Ho conosciuto e intervistato anni fa dei capi partigiani “rossi” ed ex-ufficiali del Regio esercito, poi medagliati per le loro gesta durante la Resistenza, ma anche dei sopravvissuti ai lager.
Da loro, ho ascoltato testimonianze crude e sofferte. Sempre comunque per loro il messaggio fondamentale da trasmettere alle nuove generazioni era di anteporre la pace alle armi.
Le polemiche politiche di questi giorni sull’ANPI, e la sua scelta di onorare il 25 Aprile con una forte connotazione improntata alla Pace in Ucraina, sono per lo più legate a “ruggini autolesioniste” interne ad una Sinistra parcellizzata, in crisi d’identità e in cerca di un novello “Conduttore” che la riunisca.
Personalismi che fanno purtroppo gli interessi di una certa stampa “con l’elmetto”, acquiescente alle tesi interventiste e guerrafondaie USA e NATO, e della destra euroscettica, un tempo però tutta schierata con Putin.
Comparare la Resistenza italiana a questa guerra “per procura”, voluta da Mosca, o ad altre guerre che da 20 anni stanno rendendo instabile il mondo e dimenticate nonostante le atrocità, è fare un uso strumentale e di parte della Storia.
Eravamo uno Stato fascista belligerante insieme alla Germania nazista contro gli Stati democratici, gli “Alleati”, e la comunista-stalinista Unione Sovietica, oggi Russia.
Dopo l’8 Settembre lo stato si disgregò e diventammo belligeranti contro la Germania. Una parte degli italiani tradì e un’altra parte invece intraprese la durissima strada della Resistenza.
Fu una “guerra civile” di Liberazione con gli Alleati, che solo in parte ci rifornirono di armi leggere, perchè non si fidavano degli italiani da sempre ritenuti “voltagabbana”.
I nostri patrioti usavano per lo più armi personali e quelle prese nelle caserme o ai nazifascisti uccisi.
Gli Alleati intanto bombardavano città e paesi senza distinguere facendo 67 mila morti tra i civili; dei340 mila partigiani contro 558 “repubblichini” ne morirono almeno 65 mila. Tutte le principali città furono bombardate da quasi 80 mila tonnellate di esplosivo.
Ci furono da parte di alcune divisioni alleate anche molti casi di stupri e violenze di massa.
La nostra Liberazione fu così distruttiva e divisiva, che ancora oggi un 25% dell’opinione pubblica, elettori di centrodestra, non riconosce il 25 Aprile come una Festa nazionale e si spertica farisaicamente nel chiedere “la pacificazione e riconoscere come patrioti anche i ragazzi di Salò”.
Quella cui stiamo assistendo è però una “guerra per procura”, come saggiamente l’ha definita Papa Francesco, che solo uno sforzo gigantesco diplomatico, un rifiuto all’incremento delle armi, potrebbe bloccare.

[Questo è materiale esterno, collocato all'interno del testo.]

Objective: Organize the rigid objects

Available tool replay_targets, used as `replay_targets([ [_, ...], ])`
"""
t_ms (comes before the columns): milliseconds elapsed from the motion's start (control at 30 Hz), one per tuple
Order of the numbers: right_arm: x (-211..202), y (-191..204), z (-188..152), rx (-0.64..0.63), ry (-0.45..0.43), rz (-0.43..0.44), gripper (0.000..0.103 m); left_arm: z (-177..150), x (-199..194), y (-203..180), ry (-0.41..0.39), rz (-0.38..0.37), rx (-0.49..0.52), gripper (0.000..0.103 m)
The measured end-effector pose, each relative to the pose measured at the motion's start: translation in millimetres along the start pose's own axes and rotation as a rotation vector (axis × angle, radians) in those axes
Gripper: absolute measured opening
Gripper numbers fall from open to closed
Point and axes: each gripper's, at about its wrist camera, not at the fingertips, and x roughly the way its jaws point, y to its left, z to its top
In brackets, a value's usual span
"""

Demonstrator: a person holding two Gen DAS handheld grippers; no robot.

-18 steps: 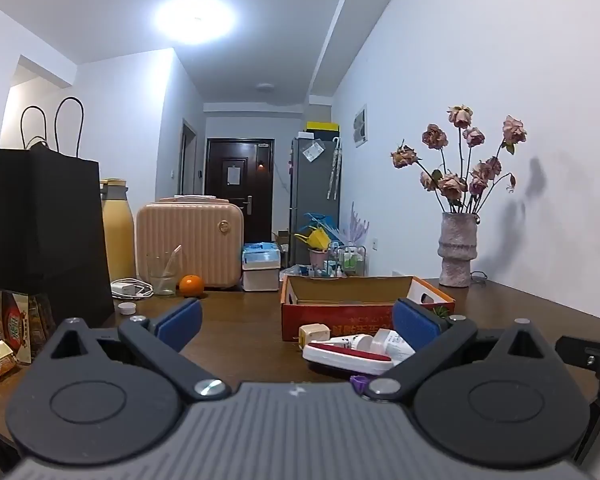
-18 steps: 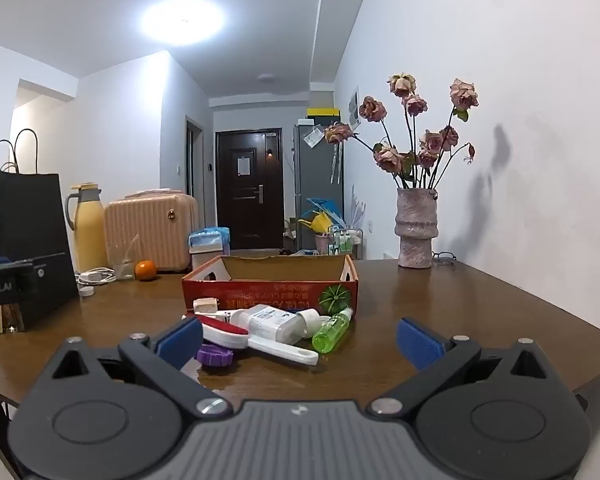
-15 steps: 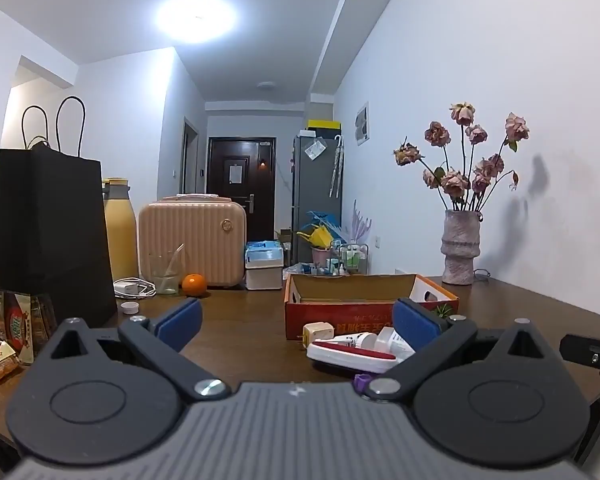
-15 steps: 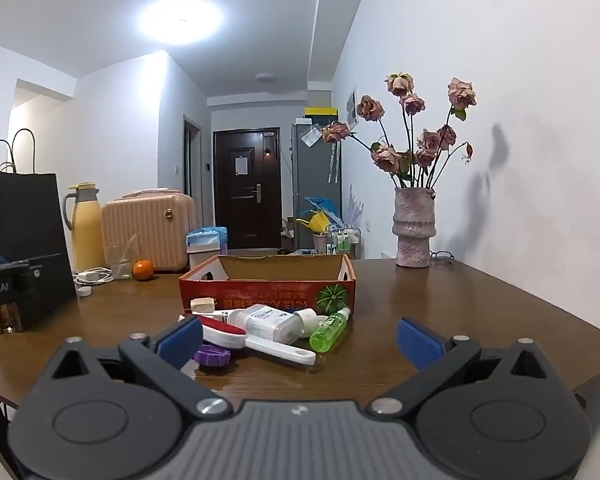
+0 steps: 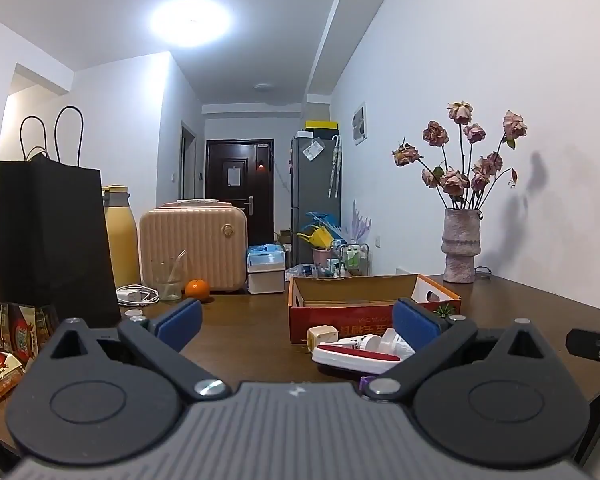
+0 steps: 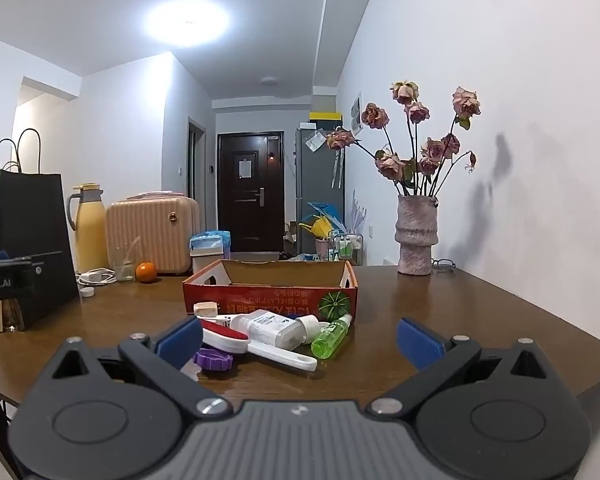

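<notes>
- Left gripper [image 5: 295, 322] and right gripper [image 6: 298, 338] remain spread wide, holding nothing.
- The view has barely shifted: cardboard box [image 6: 269, 294] at 12 o'clock, small items [image 6: 267, 330] heaped touching its front wall.

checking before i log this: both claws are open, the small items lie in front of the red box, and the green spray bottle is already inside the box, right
Not quite. In the right wrist view the green spray bottle lies on its side on the table, in front of the red box, not inside it. The rest holds: the left claw and right claw are both open, and the small items lie in front of the box.
</notes>
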Motion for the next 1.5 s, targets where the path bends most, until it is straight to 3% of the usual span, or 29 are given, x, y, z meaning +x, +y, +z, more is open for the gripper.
replay_targets([
  [1500, 4.9, 3.0, -5.5, 0.004, 0.031, 0.009, 0.103, -3.4, 5.7, -3.7, 0.02, 0.004, 0.035, 0.103],
])
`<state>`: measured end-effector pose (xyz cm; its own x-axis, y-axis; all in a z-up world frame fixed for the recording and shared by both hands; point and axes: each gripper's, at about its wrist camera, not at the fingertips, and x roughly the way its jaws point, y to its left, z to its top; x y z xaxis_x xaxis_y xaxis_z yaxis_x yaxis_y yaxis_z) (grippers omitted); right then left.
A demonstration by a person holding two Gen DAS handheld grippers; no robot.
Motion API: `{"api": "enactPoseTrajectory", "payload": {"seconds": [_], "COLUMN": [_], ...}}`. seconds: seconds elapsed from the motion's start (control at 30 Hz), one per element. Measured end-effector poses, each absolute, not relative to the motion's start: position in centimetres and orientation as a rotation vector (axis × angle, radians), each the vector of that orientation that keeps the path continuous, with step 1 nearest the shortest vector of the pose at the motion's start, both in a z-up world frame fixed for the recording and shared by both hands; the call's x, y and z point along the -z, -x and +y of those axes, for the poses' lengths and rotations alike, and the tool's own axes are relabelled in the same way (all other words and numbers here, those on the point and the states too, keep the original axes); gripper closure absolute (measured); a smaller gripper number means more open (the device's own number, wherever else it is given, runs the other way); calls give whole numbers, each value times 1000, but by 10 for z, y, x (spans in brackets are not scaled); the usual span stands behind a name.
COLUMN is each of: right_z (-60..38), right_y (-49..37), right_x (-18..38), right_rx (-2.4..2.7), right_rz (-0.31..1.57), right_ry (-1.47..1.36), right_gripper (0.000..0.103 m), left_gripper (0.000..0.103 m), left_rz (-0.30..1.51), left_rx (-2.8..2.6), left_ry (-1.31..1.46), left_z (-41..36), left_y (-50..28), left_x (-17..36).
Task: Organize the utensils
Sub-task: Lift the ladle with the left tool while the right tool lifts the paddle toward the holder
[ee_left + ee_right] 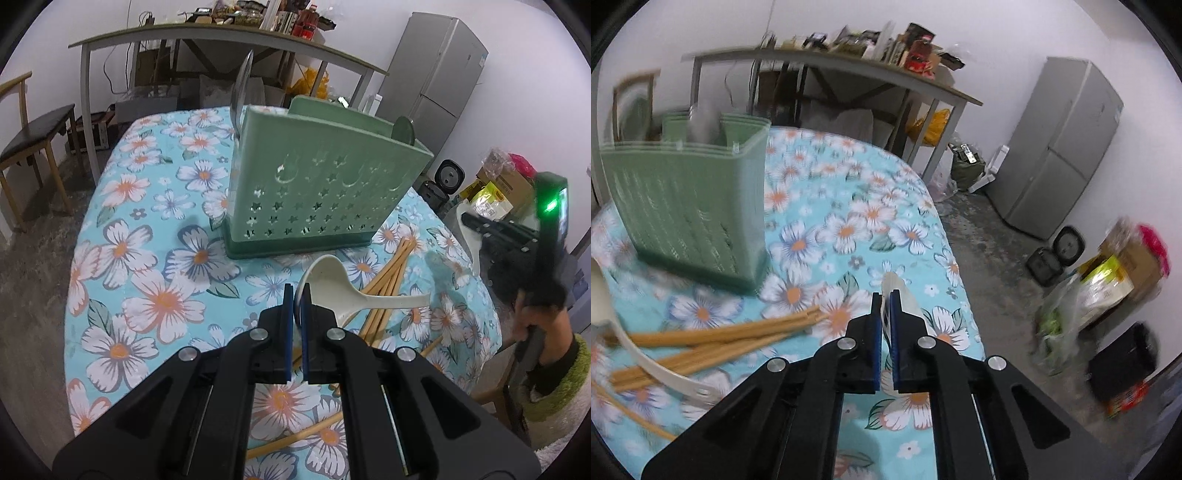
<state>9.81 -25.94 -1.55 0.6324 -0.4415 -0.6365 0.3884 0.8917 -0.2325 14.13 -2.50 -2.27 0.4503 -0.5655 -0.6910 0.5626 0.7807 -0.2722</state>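
Left tool (pixel 296 299) is closed to a slit. The rim of the ladle (pixel 325 284) runs in between its pads, so it looks pinched there, though the contact itself is hard to make out. The ladle's bowl sits just ahead of the tips, and its handle runs off to the right across the chopsticks (pixel 388 280), which lie fanned on the desk (pixel 147 236).

Beyond the ladle stands the green holder (pixel 325 184), upright near the middle of the desk. A metal spoon (pixel 240 92) already stands in its left end.

Right tool (pixel 885 299) is out over the right edge of the desk, also closed, and it grips a white utensil (pixel 892 282). I cannot tell what kind of utensil it is. Its free end sticks out past the tips, so its long axis lies roughly along the line the tool points.

From this tool the holder (pixel 690 214) is well apart, up and to the left beyond the chopsticks (pixel 720 339). The left tool is the nearer of the two to the holder.

The right tool's load probably has to travel left over the chopsticks. It then needs tipping upright so it can drop through the holder's open top.
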Motion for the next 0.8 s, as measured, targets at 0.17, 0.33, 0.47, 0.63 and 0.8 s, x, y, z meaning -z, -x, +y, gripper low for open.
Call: {"api": "enactPoseTrajectory", "payload": {"seconds": [0.17, 0.33, 0.47, 0.63, 0.8], "right_z": [-273, -280, -280, -279, -278], "right_y": [-76, -57, -46, -38, -36], "right_x": [-20, -45, -57, -61, -61], "right_rx": [396, 316, 258, 225, 216], "right_rz": [662, 580, 532, 504, 495], "right_ry": [-114, -249, -310, -354, -362], "right_gripper": [100, 100, 100, 100, 100], "left_gripper": [100, 100, 100, 100, 100], "left_rz": [820, 767, 724, 669, 585], "left_rx": [690, 681, 676, 677, 663], "left_ry": [-1, -13, -23, -42, -72], "left_z": [-21, -16, -13, -11, -5], "left_y": [-137, -132, -129, -124, -120], "left_x": [12, -4, -19, -40, -72]}}
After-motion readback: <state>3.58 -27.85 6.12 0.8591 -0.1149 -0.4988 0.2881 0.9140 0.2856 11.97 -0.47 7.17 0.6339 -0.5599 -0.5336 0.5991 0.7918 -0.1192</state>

I nostri padri fondatori della Costituzione hanno scolpito nella Carta come Principio Fondamentale (articolo 11) il “ripudio della guerra” come metodo per risolvere le controversie tra stati. E certo la maggioranza di loro erano consci di averne vissute addirittura 2 di Mondiali.

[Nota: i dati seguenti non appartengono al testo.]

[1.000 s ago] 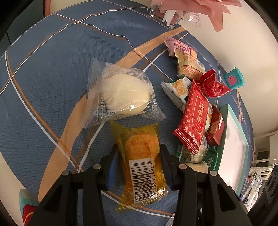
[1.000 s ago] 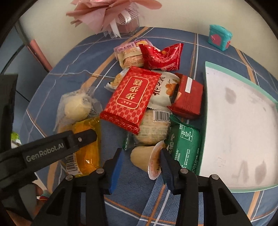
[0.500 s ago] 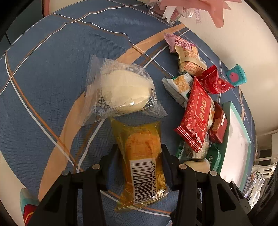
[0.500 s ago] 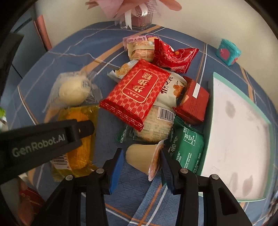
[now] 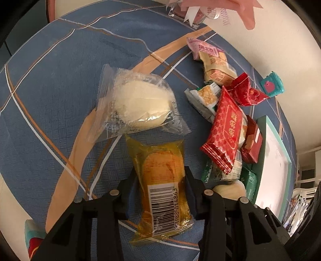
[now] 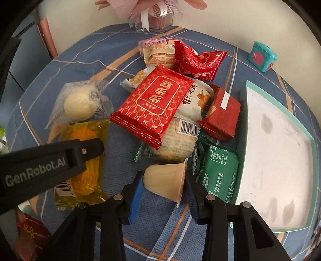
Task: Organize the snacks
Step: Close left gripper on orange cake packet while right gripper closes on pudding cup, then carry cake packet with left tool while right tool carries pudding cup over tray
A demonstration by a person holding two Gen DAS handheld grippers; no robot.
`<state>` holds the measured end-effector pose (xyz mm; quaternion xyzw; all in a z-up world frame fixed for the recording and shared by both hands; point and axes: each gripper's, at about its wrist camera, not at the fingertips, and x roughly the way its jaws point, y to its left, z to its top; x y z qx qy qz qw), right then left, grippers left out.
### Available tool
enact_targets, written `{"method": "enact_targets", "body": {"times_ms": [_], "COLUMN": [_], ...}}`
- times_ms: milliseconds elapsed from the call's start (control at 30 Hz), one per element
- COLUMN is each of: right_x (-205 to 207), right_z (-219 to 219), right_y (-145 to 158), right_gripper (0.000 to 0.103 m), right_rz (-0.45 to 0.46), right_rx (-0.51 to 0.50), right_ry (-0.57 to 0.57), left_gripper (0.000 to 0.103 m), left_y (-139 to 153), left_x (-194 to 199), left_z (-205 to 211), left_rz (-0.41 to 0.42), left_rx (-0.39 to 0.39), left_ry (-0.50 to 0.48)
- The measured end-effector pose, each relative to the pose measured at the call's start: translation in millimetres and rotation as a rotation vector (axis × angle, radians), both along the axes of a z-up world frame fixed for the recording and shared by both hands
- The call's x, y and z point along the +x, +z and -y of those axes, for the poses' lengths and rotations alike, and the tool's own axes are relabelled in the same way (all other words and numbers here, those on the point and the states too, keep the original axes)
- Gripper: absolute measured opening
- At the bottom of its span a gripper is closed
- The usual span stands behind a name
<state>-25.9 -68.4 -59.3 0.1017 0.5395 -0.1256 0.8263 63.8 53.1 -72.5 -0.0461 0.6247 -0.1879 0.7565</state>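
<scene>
Between the fingers of the left gripper (image 5: 160,192): yellow-wrapped snack (image 5: 163,180), barcode end toward the camera, lying flat on the blue patterned tablecloth (image 5: 50,84); pads pressed against both long sides, clamped on it. Directly ahead of those fingertips, touching the yellow wrapper's far edge: clear bag with a pale round bun (image 5: 138,104). Ahead and to the right: heap of packets, topped by a large red packet with gold lettering (image 5: 226,130), a crinkled red pouch (image 5: 246,92) farther out, beige and pink packets (image 5: 214,64) farthest. Right of the heap: shallow tray with teal rim (image 5: 289,160), inside white, holding no snacks in view. Beyond the tray, near the wall: small teal box (image 5: 271,84). Between the fingers of the right gripper (image 6: 163,187): pale jelly cup (image 6: 166,180), lying on its side, lid to the right; blue pads pressed on base and lid, clenched on it, cup resting on the cloth. Just right of that gripper: green packet (image 6: 216,170), against the tray wall (image 6: 242,120). Straight ahead: clear-wrapped pastry with barcode (image 6: 178,140) under the large red packet (image 6: 154,104); small dark red square packet (image 6: 222,114) ahead-right. Left of that gripper: the left gripper's black finger (image 6: 50,162) marked GenRobot.AI across the yellow snack (image 6: 84,160). Far edge of table: pink-ribboned gift box (image 6: 158,18).
</scene>
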Motion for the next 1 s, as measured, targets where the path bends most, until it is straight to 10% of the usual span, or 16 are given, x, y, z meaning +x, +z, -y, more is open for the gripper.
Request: {"method": "enact_targets", "body": {"times_ms": [1000], "right_x": [-38.7], "right_z": [23.3], "right_y": [66.7], "right_gripper": [0.041], "right_rz": [0.158], "right_rx": [0.079], "right_ry": [-0.068], "left_gripper": [0.042], "left_y": [62.9], "left_x": [-22.4], "left_z": [2.4], "left_rz": [0.225], "left_rx": [-0.038], "left_ry": [-0.015]}}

Una cosa quindi è la lotta armata di Resistenza, se aggrediti nel proprio territorio; un’altra è accorrere in aiuto con militari, carri armati, aerei e sofisticati sistemi d’arma a paesi terzi invasi. Contro le guerre, insomma, bisogna operare con mezzi diplomatici, trattative, aiuti umanitari, far intervenire prontamente le istituzioni internazionali come ONU, OSCE, UE. Creare Forze di interdizione tra i belligeranti.
Per i nostri Padri costituenti la Pace era e doveva essere considerata un bene supremo.

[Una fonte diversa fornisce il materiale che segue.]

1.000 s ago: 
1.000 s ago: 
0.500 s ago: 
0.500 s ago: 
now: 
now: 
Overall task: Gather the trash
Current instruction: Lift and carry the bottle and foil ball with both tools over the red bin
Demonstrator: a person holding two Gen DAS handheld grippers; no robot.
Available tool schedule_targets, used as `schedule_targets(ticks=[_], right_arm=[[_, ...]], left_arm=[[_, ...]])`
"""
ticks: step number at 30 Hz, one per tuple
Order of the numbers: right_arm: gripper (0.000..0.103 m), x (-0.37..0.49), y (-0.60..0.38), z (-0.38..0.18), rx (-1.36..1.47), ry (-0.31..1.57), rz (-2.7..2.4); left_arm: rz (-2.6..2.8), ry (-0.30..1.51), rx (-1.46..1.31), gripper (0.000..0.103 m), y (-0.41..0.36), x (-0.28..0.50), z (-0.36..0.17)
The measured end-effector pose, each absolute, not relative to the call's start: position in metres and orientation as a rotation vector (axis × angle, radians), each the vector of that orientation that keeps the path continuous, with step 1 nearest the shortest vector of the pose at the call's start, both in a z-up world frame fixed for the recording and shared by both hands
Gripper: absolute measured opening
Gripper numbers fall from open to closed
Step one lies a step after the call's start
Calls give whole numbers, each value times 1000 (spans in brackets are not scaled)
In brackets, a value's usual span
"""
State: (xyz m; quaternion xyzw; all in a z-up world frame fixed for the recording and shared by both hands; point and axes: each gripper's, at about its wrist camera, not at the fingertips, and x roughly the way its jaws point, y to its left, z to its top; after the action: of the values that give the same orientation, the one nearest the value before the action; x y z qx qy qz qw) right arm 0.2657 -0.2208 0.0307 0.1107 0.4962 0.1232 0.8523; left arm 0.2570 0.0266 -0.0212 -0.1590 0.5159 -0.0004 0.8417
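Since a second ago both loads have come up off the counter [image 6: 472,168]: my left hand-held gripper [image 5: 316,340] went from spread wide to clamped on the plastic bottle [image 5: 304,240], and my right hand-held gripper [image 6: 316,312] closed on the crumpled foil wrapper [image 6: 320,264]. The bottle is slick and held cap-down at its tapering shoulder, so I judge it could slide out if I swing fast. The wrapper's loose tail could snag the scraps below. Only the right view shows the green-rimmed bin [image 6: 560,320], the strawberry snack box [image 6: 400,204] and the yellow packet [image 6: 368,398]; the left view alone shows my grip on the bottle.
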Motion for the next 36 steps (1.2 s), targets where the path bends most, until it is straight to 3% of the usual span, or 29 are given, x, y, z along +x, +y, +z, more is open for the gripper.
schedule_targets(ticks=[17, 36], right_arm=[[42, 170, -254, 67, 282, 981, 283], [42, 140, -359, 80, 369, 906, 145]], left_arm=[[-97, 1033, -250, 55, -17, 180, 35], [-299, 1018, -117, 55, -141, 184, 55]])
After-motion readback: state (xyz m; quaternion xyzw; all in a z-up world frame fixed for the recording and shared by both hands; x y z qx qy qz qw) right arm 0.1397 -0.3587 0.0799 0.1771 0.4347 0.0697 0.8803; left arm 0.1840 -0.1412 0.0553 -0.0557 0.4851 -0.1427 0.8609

Non strumentalizziamo quindi il 25 Aprile per alimentare uno scontro mediatico e sociale tra “putiniani e antiputiniani”: una misera contrapposizione che in futuro creerà anche forti divisioni culturali ed ideali.
E si cerchi di emarginare dai cortei qia di quanti contestano la presenza della brigata ebraica e confondono l’eroismo di quei partigiani, ex-deportati nei lager nazisti, con la repressione dello Stato di Israele nei confronti dei Palestinesi.